EXERCISE PROMPT - Find the lines in the entries that follow where the word "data" occurs, and state how many there are, with no other words.
[[ EXTRACTED ENTRIES open ]]
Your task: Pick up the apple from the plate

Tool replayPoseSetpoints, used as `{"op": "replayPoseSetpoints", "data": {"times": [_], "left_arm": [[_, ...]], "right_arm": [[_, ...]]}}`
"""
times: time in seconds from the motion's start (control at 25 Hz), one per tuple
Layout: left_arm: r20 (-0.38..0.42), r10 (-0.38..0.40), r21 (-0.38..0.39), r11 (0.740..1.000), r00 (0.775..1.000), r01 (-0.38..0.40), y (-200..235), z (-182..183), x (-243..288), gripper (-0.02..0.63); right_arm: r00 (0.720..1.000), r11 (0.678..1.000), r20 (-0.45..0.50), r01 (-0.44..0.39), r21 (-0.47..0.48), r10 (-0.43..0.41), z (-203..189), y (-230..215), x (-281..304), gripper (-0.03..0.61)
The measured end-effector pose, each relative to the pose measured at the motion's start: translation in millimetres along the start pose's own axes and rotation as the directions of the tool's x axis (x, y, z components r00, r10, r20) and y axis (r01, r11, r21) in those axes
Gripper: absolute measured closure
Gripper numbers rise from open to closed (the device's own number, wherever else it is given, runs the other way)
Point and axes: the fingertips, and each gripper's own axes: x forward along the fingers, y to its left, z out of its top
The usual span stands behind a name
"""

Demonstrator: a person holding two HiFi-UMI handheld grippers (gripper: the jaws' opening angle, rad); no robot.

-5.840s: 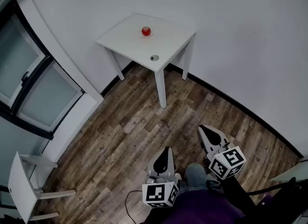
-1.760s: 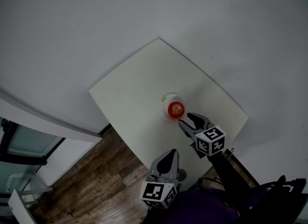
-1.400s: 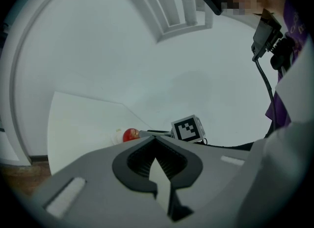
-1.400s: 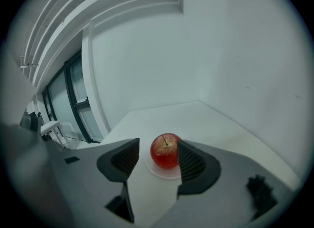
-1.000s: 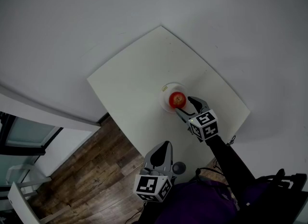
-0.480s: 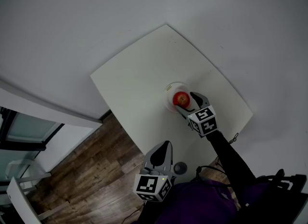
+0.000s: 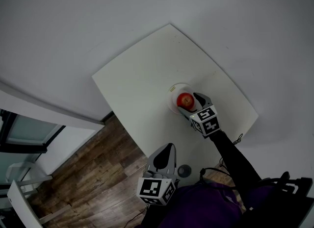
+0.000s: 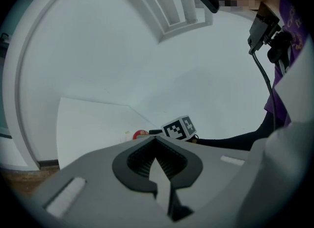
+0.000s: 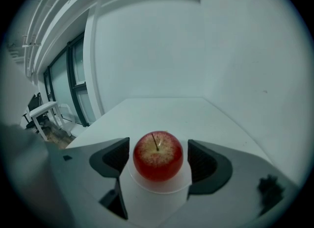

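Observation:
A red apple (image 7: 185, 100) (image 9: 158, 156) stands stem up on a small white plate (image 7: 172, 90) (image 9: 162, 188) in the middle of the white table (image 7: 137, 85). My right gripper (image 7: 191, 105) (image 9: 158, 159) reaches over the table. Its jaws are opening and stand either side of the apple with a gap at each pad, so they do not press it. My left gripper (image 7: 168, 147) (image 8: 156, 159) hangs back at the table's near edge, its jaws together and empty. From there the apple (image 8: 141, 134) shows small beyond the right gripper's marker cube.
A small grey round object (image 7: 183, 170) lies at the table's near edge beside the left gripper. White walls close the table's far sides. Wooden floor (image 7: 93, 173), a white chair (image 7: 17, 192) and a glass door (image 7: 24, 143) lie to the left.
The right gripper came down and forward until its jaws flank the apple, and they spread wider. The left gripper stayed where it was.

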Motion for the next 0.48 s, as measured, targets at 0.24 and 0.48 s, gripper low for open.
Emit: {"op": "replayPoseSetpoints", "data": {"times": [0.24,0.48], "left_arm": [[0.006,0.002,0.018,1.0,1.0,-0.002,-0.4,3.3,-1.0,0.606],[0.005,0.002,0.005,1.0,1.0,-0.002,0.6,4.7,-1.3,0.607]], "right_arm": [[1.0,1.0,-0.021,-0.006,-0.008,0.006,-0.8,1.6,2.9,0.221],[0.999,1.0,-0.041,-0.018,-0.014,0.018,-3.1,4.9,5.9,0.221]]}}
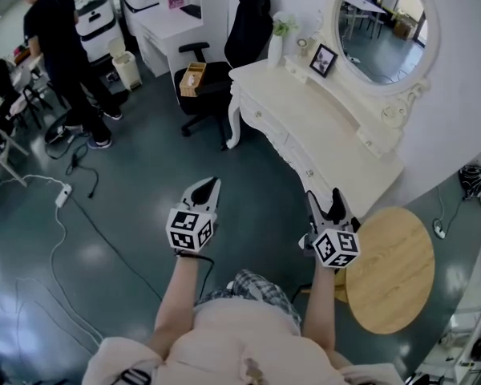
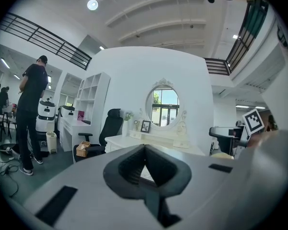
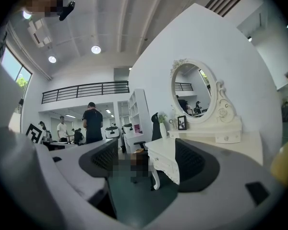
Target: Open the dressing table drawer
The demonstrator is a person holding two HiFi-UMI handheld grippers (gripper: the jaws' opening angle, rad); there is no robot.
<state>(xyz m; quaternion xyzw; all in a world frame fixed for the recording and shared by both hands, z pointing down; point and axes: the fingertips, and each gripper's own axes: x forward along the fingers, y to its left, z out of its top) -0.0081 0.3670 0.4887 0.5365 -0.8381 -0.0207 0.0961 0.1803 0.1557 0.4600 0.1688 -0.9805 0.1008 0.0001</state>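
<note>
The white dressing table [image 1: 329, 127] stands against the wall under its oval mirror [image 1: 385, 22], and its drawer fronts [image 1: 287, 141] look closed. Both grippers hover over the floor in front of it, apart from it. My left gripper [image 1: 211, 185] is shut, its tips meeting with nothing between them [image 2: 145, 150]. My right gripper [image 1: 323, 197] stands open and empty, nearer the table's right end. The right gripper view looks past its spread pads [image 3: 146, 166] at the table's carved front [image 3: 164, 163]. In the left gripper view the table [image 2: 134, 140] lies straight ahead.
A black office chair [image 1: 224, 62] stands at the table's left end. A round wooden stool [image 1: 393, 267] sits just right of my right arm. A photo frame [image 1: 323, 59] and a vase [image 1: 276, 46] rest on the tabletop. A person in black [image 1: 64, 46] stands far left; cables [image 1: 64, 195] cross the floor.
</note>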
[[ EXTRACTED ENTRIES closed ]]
OUTPUT OF THE TASK - 2